R on HPC Systems

What is R?

R is a free and open source programming language and software environment for statistical computing and graphics (see https://www.r-project.org/).

Getting Started

Different release versions of R are installed on (most) LRZ HPC systems. All of them are configured with X11 support (for plotting and displaying graphics) and specific versions linked to Intel's Math Kernel Library (MKL) are available.

All versions can be accessed by using the environment module system (see Environment Modules). To search for all available versions use:

$ module available r

Please note: going forward, all modules providing (the latest) versions of R follow a unified naming scheme and R is represented by a lowercase letter, e.g. r/3.6.3-gcc8-mkl (see Environment Modules)

To load/activate a specific version of R, use the full module name, e.g.:

$ module load r/3.6.3-gcc8-mkl

Afterwards, the R interpreter can be started using:

$ R

R Package Management

Any (additional) R packages have to be installed into package libraries. These are (just) directories on the file system with subdirectories for each installed package. The installations of R provided by the module system contain only a standard set of R packages. On multiuser systems, regular users cannot add/install packages directly into this default system library.

Individual users can create (one or more) additional user libraries. If no suitable one exists, R will prompt you to define a user library when installing packages for the first time.
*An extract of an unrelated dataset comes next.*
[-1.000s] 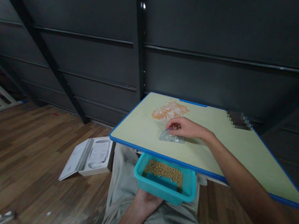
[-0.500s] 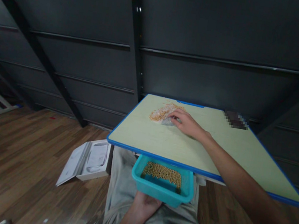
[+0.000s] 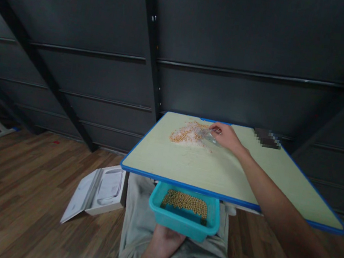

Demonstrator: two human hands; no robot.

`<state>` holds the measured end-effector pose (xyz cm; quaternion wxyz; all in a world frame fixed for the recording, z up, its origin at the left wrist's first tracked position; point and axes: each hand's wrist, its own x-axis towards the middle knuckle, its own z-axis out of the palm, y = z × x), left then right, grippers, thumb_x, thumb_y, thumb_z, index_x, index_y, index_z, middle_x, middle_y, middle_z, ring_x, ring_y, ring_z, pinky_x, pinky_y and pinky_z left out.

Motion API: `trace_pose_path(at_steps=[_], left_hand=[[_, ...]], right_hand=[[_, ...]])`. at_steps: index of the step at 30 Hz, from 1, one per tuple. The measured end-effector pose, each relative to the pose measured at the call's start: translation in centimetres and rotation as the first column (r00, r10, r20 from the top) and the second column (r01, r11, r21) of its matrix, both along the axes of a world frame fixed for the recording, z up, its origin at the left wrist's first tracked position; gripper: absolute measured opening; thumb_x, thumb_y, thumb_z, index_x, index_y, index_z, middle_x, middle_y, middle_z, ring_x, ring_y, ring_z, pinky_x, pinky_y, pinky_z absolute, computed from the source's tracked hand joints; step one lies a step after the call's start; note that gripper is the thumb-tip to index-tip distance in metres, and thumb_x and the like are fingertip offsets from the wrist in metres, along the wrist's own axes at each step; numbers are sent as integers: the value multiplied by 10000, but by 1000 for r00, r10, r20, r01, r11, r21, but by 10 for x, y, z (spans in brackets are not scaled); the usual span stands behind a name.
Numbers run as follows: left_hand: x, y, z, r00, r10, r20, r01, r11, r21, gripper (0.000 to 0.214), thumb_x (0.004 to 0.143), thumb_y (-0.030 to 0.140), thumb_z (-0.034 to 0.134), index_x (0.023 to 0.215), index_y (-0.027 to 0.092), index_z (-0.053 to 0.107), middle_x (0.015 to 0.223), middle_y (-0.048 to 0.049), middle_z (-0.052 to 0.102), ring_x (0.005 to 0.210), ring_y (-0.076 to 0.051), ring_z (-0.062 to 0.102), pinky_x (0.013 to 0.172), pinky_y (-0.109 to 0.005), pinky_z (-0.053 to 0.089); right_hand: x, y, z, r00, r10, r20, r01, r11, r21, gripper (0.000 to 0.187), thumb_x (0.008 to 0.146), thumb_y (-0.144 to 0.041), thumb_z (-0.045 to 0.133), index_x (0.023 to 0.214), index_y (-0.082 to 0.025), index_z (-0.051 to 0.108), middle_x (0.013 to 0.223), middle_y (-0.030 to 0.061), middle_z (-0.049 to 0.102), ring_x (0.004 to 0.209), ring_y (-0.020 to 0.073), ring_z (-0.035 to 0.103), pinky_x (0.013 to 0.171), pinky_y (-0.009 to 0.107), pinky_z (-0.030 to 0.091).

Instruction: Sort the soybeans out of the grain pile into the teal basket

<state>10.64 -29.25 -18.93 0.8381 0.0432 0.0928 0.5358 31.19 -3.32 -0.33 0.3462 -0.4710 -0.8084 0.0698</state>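
My right hand (image 3: 226, 136) reaches to the far side of the pale green table (image 3: 205, 168) with its blue rim and pinches a small clear plastic scoop (image 3: 208, 136). The scoop touches the right edge of a pile of yellow beans mixed with white grains (image 3: 187, 132). My left hand (image 3: 165, 242) holds a teal plastic basket (image 3: 184, 213) from below, just under the table's near edge, above my lap. A layer of yellow beans (image 3: 185, 201) lies in the basket.
An open white box (image 3: 98, 189) lies on the wooden floor to the left of my legs. A dark panelled wall with slanted metal beams (image 3: 151, 52) stands right behind the table. A blurred dark object (image 3: 267, 139) sits at the table's far right.
My right hand has carried the scoop from the middle of the table away from me to the far pile of beans and grains. The basket in my left hand has stayed under the table edge.
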Motion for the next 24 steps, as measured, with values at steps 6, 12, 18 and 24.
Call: trace_pose_path(at_steps=[6,12,18,24], left_hand=[[0,2,-1,1000,10,9,-10,999,34,353,936,321,411,1210,286,630,1125,-50,737,1168,-250,599,1088,-513,348],[-1,2,-5,1000,5,-18,-6,1000,-20,358,943,322,391,1167,254,661,1086,-64,749,1138,-249,617,1069,-507,370],[-3,2,-9,999,33,8,-33,998,-51,382,939,361,382,1132,230,685,1077,-80,750,1111,-273,629,1067,-536,365],[-4,1,-6,995,101,4,-100,992,-83,407,932,405,373,1097,240,707,1037,-78,760,1065,-282,646,1070,-543,365]], right_hand=[[16,14,-10,965,-263,7,263,965,-6,271,753,-168,601,997,-176,719,914,68,745,824,199,677,763,286,500],[30,21,-14,895,-446,-12,446,895,-10,302,746,-178,585,1012,-161,728,936,81,747,858,225,683,824,319,498],[45,27,-25,858,-510,-62,508,860,-48,302,768,-171,566,1023,-155,728,1004,111,741,957,268,678,889,377,491],[52,30,-31,847,-524,-95,519,852,-74,272,772,-165,582,1002,-147,725,1027,129,736,994,279,673,906,400,493]])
On GNU/Linux-based systems (most) "add-on" R packages will be compiled from source. For this to work, required compilers, tools and additional dependencies must be available on the system. For best compatibility use the same compiler that has been used for building R itself when installing additional packages. This is indicated by a corresponding suffix in the module name. Currently, this is typically a fairly recent version of the GNU Compiler Collection (GCC), e.g. GCC 8 for r/3.6.3-gcc8-mkl. Make sure to properly set up your environment before starting R and installing add-on packages:

$ module rm intel-mpi intel
$ module load gcc

Currently, Intel MPI and Compiler are automatically unloaded, and gcc loaded, when you load the r module. But please, check whether this automatism works!

Example: Installation of "sf" package

The R packages to be installed are in many cases relying on external dependencies. Unfortunately, there is no uniform scheme or mechanism as to how these dependencies are to be provided to the R package build-system.
As an example, we use the popular package "sf", for which several dependencies are required (see https://github.com/r-spatial/sf#linux but note that even this is incomplete). Additional missing dependencies will be revealed by error messages during the build process.
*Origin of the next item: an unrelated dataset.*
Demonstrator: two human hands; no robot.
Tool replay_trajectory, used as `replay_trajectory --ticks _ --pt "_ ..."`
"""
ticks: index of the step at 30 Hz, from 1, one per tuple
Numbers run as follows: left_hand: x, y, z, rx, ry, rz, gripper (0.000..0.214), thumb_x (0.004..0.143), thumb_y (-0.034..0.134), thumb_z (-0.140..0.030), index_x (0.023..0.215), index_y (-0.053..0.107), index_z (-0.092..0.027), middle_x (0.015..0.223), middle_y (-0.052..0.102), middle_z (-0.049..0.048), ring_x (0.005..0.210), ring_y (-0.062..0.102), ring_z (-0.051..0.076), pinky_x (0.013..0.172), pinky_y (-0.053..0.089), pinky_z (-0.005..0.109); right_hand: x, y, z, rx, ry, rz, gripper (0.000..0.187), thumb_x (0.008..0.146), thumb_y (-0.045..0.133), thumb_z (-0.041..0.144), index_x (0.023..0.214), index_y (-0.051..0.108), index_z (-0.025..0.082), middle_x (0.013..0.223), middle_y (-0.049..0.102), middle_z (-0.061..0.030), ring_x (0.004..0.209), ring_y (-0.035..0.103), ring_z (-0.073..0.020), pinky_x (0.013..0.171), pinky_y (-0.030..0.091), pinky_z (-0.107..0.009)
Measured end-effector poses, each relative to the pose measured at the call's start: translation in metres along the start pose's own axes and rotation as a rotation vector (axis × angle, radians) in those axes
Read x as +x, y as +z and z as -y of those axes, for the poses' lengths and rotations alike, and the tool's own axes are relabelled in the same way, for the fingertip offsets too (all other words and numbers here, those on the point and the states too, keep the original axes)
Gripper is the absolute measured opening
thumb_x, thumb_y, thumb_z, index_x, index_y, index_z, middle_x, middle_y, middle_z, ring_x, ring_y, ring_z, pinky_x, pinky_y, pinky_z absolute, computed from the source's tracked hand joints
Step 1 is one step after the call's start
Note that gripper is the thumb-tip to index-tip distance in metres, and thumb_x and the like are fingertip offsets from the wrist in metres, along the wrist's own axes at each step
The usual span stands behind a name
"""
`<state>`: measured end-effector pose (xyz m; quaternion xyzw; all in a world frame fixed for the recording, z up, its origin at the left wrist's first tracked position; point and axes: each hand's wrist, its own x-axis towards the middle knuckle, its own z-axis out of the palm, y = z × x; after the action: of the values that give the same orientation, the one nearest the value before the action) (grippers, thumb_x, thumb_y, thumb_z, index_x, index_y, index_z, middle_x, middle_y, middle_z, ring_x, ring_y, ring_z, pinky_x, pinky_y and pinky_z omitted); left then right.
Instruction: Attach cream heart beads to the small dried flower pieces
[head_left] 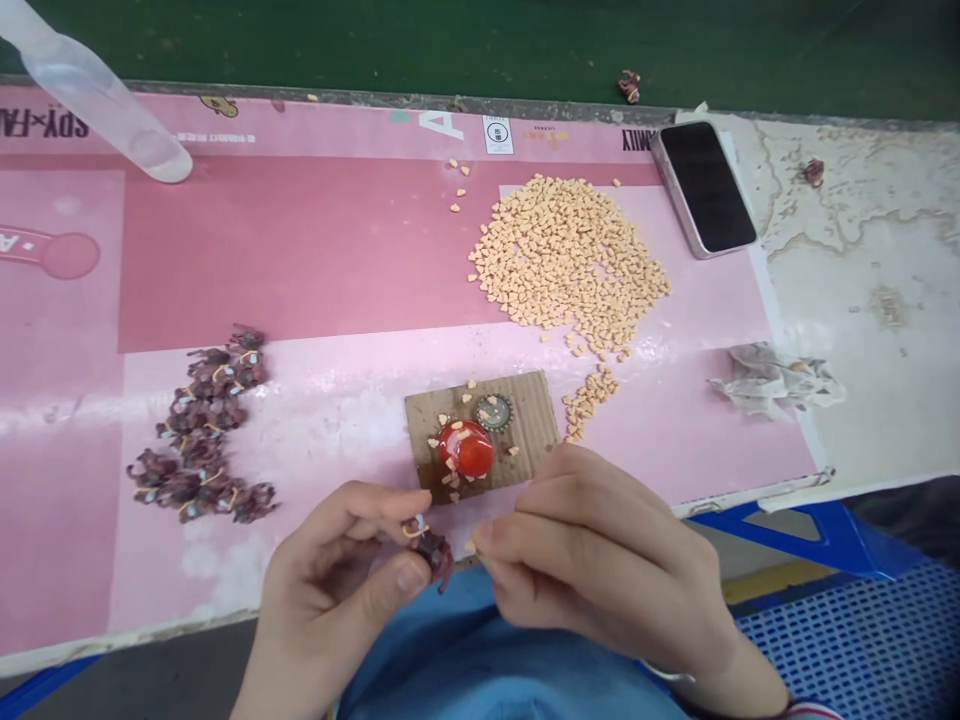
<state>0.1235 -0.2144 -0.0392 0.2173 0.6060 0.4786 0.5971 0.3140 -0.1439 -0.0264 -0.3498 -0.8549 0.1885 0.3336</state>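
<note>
Between the thumb and fingers of my left hand (345,570) is a small dark maroon figurine (431,548) with a thin yellow band and a pale spot on it. My right hand (607,560) pinches a tiny cream-coloured piece (471,547) at its fingertips, a short gap from the figurine. Just beyond both hands lies a piece of brown cardboard (536,420). On it sit a glossy red round cap (469,450), a metal bottle cap (494,412) and several loose cream pieces.
A large pile of cream pieces (570,255) spreads behind the cardboard. Several similar maroon figurines (202,430) are grouped at left. A phone (709,190), a crumpled tissue (780,380) and a translucent plastic strip (105,105) lie around. The pink-covered table's front edge runs below my hands.
</note>
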Motion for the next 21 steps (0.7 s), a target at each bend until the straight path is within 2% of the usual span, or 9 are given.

$ module use /lrz/sys/share/modules/extfiles/spack_modules/22.2.1/linux-sles15-haswell
$ module load r/4.1.2-gcc11-mkl gdal proj geos sqlite udunits
$ module save my_r_env
$ export LIBRARY_PATH=$LIBRARY_PATH:$UDUNITS_BASE/lib:$SQLITE_BASE/lib
$ export CPATH=$CPATH:$UDUNITS_BASE/include:$SQLITE_BASE/include
$ R
> install.packages("sf")

Explanations:

1) The primary approach for making required dependencies available should be via Environment Modules (just like making R itself available on the system). In the present case, the extfiles module path is added to the module search path (module use ...) because while udunits is installed in our software stack, a module is usually not provided. For your convenience, it has been added to the extfiles module path.
It is possible for individual users to create additional custom module files from our installed software stack or even install additional software/dependencies (and their modules) by using the Spack package manager, please see the user_spack documentation.

3) module save ... creates a so-called module collection - that's a name for the currently loaded set of modules. Freely chose a name for the collection. One can later conveniently restore this environment, as is shown below.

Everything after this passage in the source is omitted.